Kingston descended into gridlock on the afternoon of the 17th of April, 2026. Commuters of the Kingston Metropolitan Area (KMA) would not have foreseen the utter chaos they were destined to endure. Luckily, I was, on that day, a member of the set of human beings outside of the soon to be chaotic urban area.

If you followed social media, the cause of the congestion ranged from drivers not being courteous, to the insufficient road infrastructure. The fact that it was a Friday and there were heavy mid-afternoon showers¹ may have also contributed to the mayhem. There were many reports of drivers spending in excess of three hours for what would nominally be a 45-minute commute. Personally, I think the obvious reason is that there are just too many cars on the island. Conversely, it is also obvious that the public transit system is woefully inadequate.

I am a fan of good public transport, and whenever I travel to other cities I often take a day or two to explore the transit. I sometimes even explore the city. I’m also a fan of the YouTube channels RMTransit and Not Just Bikes, channels that analyse and critique the transit systems of various cities. Transit punditry as it were. So, given that this blog is dedicated to all things spatial, you may have put 2 + 2 together and deduced that I’ll be trying to figure out how best to implement some kind of useful public transit for the KMA using some of my favourite spatial tools.

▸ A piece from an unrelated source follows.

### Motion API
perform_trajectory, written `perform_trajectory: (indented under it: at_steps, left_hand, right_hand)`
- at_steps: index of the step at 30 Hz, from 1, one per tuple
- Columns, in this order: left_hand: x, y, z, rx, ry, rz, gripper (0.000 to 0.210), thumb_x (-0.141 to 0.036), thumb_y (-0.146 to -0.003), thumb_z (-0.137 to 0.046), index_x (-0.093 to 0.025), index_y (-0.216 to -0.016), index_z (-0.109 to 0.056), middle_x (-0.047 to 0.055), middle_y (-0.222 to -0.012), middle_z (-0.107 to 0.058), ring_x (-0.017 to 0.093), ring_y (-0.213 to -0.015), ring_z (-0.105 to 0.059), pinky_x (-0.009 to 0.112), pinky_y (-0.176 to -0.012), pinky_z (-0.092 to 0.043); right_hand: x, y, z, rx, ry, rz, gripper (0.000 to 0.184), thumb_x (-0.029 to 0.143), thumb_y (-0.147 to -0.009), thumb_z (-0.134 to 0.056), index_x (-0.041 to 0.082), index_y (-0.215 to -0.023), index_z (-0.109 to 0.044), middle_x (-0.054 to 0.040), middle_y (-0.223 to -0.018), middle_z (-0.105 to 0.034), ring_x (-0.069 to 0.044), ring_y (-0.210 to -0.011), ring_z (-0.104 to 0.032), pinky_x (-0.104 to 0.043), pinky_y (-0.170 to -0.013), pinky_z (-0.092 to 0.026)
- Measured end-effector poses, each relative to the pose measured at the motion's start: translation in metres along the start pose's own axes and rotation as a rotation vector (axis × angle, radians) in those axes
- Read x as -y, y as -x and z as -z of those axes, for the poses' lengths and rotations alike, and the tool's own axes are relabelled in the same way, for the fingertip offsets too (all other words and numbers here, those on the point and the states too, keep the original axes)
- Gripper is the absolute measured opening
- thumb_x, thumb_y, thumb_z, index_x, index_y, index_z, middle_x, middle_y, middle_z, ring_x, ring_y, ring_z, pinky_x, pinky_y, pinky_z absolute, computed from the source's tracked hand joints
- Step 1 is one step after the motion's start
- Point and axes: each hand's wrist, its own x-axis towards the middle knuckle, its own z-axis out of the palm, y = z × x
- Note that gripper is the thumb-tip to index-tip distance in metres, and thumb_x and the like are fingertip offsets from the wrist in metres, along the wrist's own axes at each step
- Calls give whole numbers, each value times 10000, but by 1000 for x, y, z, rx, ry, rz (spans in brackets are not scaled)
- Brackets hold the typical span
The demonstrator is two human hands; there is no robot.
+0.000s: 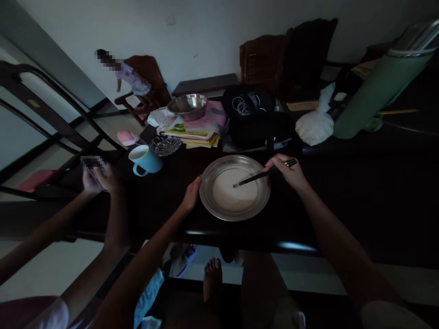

This will most likely be a multi-part series, the end goal: a proposed metro map for Kingston. Will it be a tram, a grade-separated system or a Bus Rapid Transit (BRT)? Likely none of those, as I think the Government of Jamaica (GoJ) lacks both the foresight and the money to make any kind of serious inroads to ameliorating this tragedy of transportation. Ok, let’s stick to technical stuff, I’ll reserve the right to make at most two more pseudo-political comments.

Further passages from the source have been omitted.